**Prompt:** Could you return every line of the records below that contains the word "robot"?

**Supplied data:**
———

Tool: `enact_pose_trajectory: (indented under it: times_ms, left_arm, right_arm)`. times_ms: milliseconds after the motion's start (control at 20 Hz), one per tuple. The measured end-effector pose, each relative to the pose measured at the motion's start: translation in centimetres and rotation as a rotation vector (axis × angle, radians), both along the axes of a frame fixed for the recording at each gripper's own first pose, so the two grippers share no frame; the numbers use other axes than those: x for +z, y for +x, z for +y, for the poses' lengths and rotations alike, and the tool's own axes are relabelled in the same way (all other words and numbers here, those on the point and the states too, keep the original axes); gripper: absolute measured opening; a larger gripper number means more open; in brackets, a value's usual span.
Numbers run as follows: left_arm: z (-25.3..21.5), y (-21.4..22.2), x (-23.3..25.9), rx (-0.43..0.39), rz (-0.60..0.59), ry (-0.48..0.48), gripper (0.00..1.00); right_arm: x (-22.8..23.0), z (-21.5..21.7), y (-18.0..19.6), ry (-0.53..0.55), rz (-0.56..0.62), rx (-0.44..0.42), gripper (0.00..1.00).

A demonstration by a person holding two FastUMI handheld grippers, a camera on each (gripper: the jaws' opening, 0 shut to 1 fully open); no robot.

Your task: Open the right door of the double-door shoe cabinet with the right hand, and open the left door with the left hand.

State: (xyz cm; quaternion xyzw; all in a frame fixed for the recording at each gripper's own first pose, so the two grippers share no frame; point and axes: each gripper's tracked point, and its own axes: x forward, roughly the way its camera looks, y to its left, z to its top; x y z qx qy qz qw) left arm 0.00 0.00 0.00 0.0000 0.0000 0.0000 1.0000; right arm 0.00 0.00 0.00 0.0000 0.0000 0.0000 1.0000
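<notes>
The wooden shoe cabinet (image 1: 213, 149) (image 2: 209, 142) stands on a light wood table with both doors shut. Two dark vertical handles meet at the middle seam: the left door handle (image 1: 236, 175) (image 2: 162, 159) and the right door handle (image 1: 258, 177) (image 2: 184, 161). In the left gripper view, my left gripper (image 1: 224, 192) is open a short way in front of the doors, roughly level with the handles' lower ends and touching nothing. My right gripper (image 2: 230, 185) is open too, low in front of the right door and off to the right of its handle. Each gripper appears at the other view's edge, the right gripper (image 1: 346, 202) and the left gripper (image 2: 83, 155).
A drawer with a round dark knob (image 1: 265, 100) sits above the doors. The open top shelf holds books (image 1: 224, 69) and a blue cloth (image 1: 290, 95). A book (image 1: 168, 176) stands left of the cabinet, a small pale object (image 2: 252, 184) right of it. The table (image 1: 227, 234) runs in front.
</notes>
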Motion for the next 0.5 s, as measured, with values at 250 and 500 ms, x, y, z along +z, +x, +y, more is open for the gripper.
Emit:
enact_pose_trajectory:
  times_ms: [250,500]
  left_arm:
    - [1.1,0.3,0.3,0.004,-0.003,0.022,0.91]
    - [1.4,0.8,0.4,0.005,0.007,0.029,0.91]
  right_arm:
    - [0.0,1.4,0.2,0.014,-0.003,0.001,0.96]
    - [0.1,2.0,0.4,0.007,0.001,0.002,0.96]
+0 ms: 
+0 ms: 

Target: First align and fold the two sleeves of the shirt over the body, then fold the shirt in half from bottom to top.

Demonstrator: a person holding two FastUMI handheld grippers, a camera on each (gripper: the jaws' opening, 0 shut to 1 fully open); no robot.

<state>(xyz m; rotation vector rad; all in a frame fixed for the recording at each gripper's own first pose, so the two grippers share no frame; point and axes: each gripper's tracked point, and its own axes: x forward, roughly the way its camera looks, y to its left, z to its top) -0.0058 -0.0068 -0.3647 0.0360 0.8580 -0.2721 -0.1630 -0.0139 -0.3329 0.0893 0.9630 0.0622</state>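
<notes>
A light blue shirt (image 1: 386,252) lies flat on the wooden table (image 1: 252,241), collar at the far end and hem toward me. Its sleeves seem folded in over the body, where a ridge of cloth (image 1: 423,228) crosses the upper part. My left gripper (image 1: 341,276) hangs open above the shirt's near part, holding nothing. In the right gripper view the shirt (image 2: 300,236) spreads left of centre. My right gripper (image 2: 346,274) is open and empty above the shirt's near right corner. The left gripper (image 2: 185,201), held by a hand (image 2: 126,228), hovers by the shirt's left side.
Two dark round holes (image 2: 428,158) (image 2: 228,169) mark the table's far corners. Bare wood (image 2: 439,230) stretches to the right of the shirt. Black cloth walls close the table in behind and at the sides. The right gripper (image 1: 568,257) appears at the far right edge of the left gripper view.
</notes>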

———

**Output for this exercise:**
A demonstration by a person holding two FastUMI handheld grippers, a camera on each (gripper: the jaws' opening, 0 shut to 1 fully open); no robot.
Demonstrator: a person holding two FastUMI handheld grippers, a camera on each (gripper: the jaws' opening, 0 shut to 1 fully open); no robot.

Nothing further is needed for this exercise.